_WORK ITEM_
Return the following entries exactly, word for word.

_GIVEN RECORDS_
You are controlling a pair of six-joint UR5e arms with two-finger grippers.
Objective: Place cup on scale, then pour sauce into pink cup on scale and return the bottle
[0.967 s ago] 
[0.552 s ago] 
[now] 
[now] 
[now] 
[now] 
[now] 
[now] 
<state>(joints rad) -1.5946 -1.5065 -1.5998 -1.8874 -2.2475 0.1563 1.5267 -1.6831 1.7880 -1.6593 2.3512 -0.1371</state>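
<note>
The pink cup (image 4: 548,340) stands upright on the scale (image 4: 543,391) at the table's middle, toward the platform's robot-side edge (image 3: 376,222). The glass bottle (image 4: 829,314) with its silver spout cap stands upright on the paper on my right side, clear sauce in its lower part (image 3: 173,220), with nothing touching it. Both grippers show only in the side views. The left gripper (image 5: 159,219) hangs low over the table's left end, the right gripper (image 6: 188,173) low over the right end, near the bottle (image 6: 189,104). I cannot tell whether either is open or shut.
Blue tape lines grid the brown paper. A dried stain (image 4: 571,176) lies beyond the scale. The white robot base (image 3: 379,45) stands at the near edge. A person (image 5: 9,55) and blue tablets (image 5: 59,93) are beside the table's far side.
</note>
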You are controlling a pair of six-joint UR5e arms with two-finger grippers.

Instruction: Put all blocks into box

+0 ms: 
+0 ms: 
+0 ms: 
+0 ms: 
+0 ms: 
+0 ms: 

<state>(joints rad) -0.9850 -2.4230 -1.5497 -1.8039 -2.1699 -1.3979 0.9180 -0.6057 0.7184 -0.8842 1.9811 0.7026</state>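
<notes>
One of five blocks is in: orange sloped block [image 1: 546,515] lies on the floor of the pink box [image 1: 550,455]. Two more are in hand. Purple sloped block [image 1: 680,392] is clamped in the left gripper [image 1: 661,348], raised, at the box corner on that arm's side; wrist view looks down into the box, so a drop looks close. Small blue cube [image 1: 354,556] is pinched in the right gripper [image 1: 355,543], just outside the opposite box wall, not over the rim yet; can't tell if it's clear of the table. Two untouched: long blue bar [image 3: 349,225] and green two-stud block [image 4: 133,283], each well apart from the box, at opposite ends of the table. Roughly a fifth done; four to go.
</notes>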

_FINISHED EXERCISE_
You are controlling a pair of six-joint UR5e arms with two-finger grippers.
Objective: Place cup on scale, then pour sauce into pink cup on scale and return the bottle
[0.967 s ago] 
[0.552 s ago] 
[now] 
[now] 
[now] 
[now] 
[now] 
[now] 
<state>(joints rad) -1.5946 -1.5065 -1.5998 -1.8874 -2.2475 0.1563 1.5267 -1.6831 1.7880 -1.6593 2.3512 -0.1371</state>
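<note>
The pink cup (image 4: 548,340) stands upright on the scale (image 4: 543,391) at the table's middle, toward the platform's robot-side edge (image 3: 376,222). The glass bottle (image 4: 829,314) with its silver spout cap stands upright on the paper on my right side, clear sauce in its lower part (image 3: 173,220), with nothing touching it. Both grippers show only in the side views. The left gripper (image 5: 159,219) hangs low over the table's left end, the right gripper (image 6: 188,173) low over the right end, near the bottle (image 6: 189,104). I cannot tell whether either is open or shut.
Blue tape lines grid the brown paper. A dried stain (image 4: 571,176) lies beyond the scale. The white robot base (image 3: 379,45) stands at the near edge. A person (image 5: 9,55) and blue tablets (image 5: 59,93) are beside the table's far side.
</note>
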You are controlling a pair of six-joint UR5e arms with two-finger grippers.

Instruction: Put all blocks into box

+0 ms: 
+0 ms: 
+0 ms: 
+0 ms: 
+0 ms: 
+0 ms: 

<state>(joints rad) -0.9850 -2.4230 -1.5497 -1.8039 -2.1699 -1.3979 0.9180 -0.6057 0.7184 -0.8842 1.9811 0.7026</state>
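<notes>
One of five blocks is in: orange sloped block [image 1: 546,515] lies on the floor of the pink box [image 1: 550,455]. Two more are in hand. Purple sloped block [image 1: 680,392] is clamped in the left gripper [image 1: 661,348], raised, at the box corner on that arm's side; wrist view looks down into the box, so a drop looks close. Small blue cube [image 1: 354,556] is pinched in the right gripper [image 1: 355,543], just outside the opposite box wall, not over the rim yet; can't tell if it's clear of the table. Two untouched: long blue bar [image 3: 349,225] and green two-stud block [image 4: 133,283], each well apart from the box, at opposite ends of the table. Roughly a fifth done; four to go.
</notes>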

No more is needed for this exercise.